### Instructions to follow
Copy every entry exactly, but skip the pictures.

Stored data
----------------

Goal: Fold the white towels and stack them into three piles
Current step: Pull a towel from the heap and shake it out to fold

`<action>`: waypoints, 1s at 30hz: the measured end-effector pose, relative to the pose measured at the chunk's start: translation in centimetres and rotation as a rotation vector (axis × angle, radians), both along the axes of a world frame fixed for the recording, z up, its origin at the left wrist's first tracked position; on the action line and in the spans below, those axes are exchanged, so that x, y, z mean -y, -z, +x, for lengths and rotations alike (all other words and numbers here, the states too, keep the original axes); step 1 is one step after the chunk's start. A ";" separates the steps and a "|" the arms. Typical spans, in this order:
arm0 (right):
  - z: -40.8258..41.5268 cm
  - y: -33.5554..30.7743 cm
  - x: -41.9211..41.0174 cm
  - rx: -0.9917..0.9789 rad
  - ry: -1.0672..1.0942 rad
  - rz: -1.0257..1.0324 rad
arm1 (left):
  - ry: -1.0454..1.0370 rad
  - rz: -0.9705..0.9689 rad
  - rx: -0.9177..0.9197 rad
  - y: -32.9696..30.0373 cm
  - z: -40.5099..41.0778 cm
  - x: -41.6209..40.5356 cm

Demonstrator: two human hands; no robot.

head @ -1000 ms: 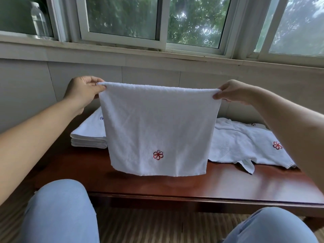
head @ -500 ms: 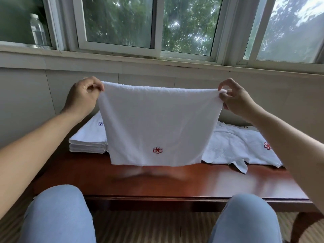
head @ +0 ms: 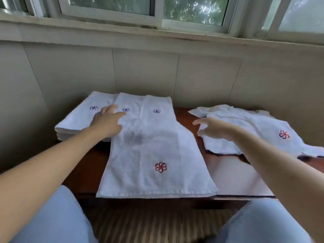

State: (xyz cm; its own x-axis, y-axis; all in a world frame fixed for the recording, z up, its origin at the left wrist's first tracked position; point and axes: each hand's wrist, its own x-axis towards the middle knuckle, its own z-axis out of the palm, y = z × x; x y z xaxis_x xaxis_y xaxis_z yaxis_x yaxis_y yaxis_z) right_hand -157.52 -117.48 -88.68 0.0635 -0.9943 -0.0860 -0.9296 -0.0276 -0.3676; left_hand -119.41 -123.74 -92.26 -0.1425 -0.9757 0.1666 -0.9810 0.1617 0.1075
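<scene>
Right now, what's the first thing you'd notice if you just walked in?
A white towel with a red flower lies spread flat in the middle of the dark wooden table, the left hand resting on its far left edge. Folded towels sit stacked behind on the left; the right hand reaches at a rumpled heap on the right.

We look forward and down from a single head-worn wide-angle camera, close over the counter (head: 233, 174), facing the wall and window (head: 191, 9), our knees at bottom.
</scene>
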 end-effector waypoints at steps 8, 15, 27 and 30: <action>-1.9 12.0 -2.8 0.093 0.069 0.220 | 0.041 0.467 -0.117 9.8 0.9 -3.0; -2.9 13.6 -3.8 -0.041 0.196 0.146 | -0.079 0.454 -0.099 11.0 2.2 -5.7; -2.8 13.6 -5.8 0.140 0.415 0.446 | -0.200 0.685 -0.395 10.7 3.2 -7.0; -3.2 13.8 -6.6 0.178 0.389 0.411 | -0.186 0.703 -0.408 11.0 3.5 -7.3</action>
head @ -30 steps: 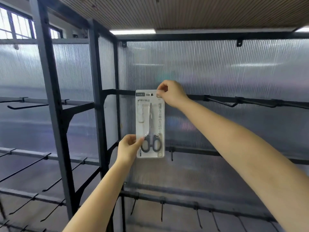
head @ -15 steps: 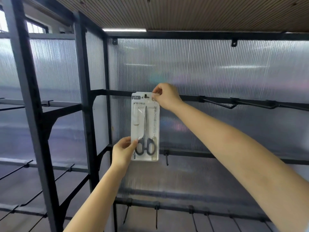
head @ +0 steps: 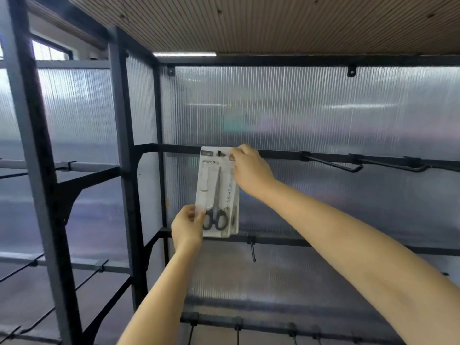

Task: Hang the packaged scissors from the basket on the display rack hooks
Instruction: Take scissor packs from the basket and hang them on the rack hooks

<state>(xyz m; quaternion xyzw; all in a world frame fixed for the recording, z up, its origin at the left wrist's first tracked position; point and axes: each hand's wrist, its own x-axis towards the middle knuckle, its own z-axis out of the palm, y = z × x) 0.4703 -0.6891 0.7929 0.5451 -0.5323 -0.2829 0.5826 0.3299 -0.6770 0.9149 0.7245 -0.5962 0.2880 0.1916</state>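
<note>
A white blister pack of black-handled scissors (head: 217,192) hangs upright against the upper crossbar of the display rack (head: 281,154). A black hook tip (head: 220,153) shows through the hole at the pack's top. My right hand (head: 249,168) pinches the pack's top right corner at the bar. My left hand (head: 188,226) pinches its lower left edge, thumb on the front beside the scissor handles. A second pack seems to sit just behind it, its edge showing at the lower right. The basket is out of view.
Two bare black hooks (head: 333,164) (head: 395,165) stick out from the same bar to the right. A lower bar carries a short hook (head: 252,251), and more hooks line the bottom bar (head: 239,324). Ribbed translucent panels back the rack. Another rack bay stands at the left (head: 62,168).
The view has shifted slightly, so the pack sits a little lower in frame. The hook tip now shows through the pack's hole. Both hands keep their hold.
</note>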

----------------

### Exercise solution
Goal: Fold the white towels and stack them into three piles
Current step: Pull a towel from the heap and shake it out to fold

`<action>`: waypoints, 1s at 30hz: the measured end-effector pose, relative to the pose measured at the chunk's start: translation in centimetres and rotation as a rotation vector (axis × angle, radians), both along the axes of a world frame fixed for the recording, z up, its origin at the left wrist's first tracked position; on the action line and in the spans below, those axes are exchanged, so that x, y, z mean -y, -z, +x, for lengths and rotations alike (all other words and numbers here, the states too, keep the original axes); step 1 is one step after the chunk's start. A ";" separates the steps and a "|" the arms. Typical spans, in this order:
arm0 (right):
  - z: -40.8258..41.5268 cm
  - y: -33.5554..30.7743 cm
  - x: -41.9211..41.0174 cm
  - rx: -0.9917..0.9789 rad
  - ry: -1.0672..1.0942 rad
  - rz: -1.0257..1.0324 rad
arm1 (left):
  - ry: -1.0454..1.0370 rad
  - rz: -0.9705..0.9689 rad
  - rx: -0.9177..0.9197 rad
  - y: -32.9696..30.0373 cm
  - z: -40.5099..41.0778 cm
  - x: -41.6209..40.5356 cm

Demonstrator: two human hands; no robot.

head @ -1000 ms: 
head @ -500 ms: 
head @ +0 ms: 

State: (xyz cm; its own x-axis, y-axis; all in a world frame fixed for the recording, z up, its origin at the left wrist's first tracked position; point and axes: each hand's wrist, its own x-axis towards the middle knuckle, its own z-axis out of the palm, y = z × x; x y z xaxis_x xaxis_y xaxis_z yaxis_x yaxis_y yaxis_z) right_hand -157.52 -117.48 -88.68 0.0635 -0.9943 -0.0860 -0.9296 -0.0276 -0.3676; left_hand -119.41 -123.74 -92.26 -0.1425 -0.9757 0.1666 -0.9810 0.1617 0.1075
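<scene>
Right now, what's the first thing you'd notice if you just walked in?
A white towel with a red flower lies spread flat in the middle of the dark wooden table, the left hand resting on its far left edge. Folded towels sit stacked behind on the left; the right hand reaches at a rumpled heap on the right.

We look forward and down from a single head-worn wide-angle camera, close over the counter (head: 233, 174), facing the wall and window (head: 191, 9), our knees at bottom.
</scene>
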 end-effector waypoints at steps 8, 15, 27 and 30: <action>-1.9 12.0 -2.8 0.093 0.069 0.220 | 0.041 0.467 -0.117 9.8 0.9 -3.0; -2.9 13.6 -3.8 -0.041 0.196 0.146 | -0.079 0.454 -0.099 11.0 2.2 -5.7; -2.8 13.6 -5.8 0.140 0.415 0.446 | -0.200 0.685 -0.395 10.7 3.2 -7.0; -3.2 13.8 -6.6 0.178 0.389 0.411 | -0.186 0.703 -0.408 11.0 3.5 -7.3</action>
head @ -30 steps: 
head @ -15 steps: 
head @ +0 steps: 

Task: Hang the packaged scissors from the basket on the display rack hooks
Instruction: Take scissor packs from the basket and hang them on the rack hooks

<state>(xyz m; quaternion xyzw; all in a world frame fixed for the recording, z up, its origin at the left wrist's first tracked position; point and axes: each hand's wrist, its own x-axis towards the middle knuckle, its own z-axis out of the palm, y = z × x) 0.4703 -0.6891 0.7929 0.5451 -0.5323 -0.2829 0.5826 0.3299 -0.6770 0.9149 0.7245 -0.5962 0.2880 0.1916</state>
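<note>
A white blister pack of black-handled scissors (head: 217,192) hangs upright against the upper crossbar of the display rack (head: 281,154). A black hook tip (head: 220,153) shows through the hole at the pack's top. My right hand (head: 249,168) pinches the pack's top right corner at the bar. My left hand (head: 188,226) pinches its lower left edge, thumb on the front beside the scissor handles. A second pack seems to sit just behind it, its edge showing at the lower right. The basket is out of view.
Two bare black hooks (head: 333,164) (head: 395,165) stick out from the same bar to the right. A lower bar carries a short hook (head: 252,251), and more hooks line the bottom bar (head: 239,324). Ribbed translucent panels back the rack. Another rack bay stands at the left (head: 62,168).
The view has shifted slightly, so the pack sits a little lower in frame. The hook tip now shows through the pack's hole. Both hands keep their hold.
</note>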

The answer requires nothing further.